TASK GOAL -> Every line in the listing below from the one with "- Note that" through the one with "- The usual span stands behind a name" is to be reproduced exactly, both ends included; leave out the rest.

----- RECORDED INFORMATION -----

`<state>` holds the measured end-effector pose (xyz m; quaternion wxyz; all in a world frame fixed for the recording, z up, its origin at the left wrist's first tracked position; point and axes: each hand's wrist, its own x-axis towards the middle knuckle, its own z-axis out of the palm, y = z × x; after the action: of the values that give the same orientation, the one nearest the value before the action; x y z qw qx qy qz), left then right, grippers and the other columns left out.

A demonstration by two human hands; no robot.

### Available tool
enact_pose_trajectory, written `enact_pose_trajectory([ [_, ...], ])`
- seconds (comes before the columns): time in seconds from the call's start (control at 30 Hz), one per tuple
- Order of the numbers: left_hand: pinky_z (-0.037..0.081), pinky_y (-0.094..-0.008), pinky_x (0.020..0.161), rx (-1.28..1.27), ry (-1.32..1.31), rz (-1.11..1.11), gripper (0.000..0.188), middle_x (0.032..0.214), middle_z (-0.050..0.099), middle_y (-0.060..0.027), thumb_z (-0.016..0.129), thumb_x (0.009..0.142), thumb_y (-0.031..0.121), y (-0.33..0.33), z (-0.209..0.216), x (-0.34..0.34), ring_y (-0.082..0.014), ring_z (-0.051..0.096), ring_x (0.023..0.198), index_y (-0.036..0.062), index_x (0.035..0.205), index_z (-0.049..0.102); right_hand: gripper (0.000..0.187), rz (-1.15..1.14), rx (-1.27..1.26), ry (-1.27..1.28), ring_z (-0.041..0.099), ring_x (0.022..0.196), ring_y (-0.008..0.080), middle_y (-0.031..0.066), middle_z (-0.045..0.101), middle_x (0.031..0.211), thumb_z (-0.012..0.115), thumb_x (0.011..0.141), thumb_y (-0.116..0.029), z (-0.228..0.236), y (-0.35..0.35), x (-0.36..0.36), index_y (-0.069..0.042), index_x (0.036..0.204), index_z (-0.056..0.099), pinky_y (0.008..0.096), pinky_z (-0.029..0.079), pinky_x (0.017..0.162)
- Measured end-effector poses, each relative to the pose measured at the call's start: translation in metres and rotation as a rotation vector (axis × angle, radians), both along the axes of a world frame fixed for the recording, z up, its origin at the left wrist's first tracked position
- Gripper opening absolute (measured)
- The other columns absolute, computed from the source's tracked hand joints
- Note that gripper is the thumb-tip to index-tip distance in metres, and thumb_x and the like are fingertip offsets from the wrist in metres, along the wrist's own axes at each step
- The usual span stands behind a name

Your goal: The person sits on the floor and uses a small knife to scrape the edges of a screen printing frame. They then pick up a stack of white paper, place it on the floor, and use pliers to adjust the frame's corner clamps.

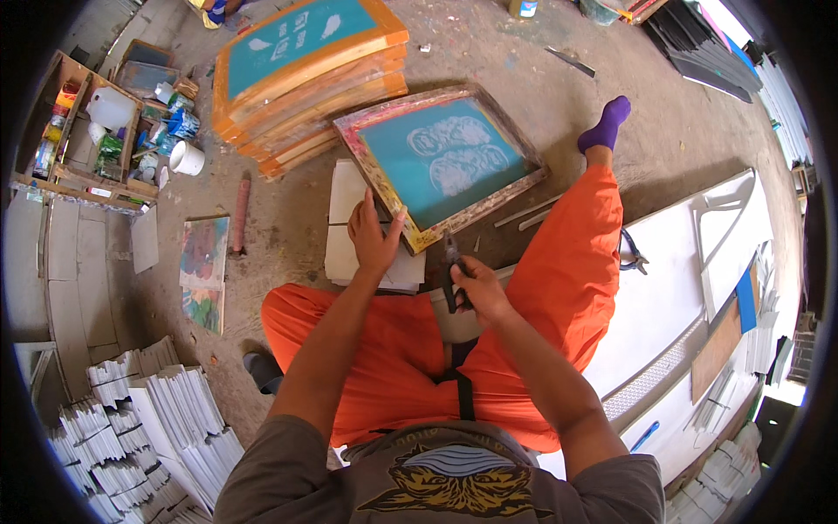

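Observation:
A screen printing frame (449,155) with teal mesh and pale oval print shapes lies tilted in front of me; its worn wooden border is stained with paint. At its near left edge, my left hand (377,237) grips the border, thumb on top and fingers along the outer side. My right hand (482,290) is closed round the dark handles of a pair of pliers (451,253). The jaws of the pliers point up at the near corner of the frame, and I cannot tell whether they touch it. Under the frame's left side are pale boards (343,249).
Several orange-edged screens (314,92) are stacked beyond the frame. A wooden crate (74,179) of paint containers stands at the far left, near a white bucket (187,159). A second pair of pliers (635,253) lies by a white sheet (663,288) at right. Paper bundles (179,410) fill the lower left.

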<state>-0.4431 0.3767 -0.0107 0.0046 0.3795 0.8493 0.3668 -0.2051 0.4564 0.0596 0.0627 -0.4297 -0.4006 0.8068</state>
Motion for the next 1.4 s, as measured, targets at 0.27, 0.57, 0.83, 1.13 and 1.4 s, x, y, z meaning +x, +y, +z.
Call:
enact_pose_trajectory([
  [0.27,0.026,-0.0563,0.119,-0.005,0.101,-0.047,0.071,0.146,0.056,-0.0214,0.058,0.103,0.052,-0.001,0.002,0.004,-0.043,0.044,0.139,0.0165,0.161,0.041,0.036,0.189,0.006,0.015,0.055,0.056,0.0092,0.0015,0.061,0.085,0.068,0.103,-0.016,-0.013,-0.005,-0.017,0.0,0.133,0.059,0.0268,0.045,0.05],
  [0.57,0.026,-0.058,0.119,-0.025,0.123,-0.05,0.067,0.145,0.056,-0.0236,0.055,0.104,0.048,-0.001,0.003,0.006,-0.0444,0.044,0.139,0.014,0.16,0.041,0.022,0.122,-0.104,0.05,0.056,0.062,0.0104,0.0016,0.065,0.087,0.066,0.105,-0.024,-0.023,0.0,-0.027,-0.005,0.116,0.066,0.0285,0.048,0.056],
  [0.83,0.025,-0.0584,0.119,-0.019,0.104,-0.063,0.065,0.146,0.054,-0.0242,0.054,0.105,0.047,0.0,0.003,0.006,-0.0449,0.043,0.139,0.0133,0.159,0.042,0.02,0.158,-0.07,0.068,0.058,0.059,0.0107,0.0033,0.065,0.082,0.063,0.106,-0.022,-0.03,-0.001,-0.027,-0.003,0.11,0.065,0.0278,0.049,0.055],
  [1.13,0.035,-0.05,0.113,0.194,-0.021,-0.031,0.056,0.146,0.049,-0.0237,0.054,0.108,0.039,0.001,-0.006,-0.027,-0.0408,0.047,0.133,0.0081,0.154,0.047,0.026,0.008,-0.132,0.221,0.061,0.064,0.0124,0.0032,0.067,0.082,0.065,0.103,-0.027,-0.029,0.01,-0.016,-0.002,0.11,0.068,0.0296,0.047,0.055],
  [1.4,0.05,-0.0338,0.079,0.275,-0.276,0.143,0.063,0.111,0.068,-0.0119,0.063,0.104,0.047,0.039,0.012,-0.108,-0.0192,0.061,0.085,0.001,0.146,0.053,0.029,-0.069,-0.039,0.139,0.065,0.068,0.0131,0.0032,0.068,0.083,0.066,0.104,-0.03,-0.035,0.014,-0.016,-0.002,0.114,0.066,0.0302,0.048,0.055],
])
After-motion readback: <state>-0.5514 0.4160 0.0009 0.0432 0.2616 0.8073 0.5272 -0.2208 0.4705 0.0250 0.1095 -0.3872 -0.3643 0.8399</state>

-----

REPLY TO THE EXERCISE ->
- Note that gripper is the thumb-tip to index-tip distance in metres, and thumb_x and the like are fingertip offsets from the wrist in metres, along the wrist's own axes at each step
- The usual span stands behind a name

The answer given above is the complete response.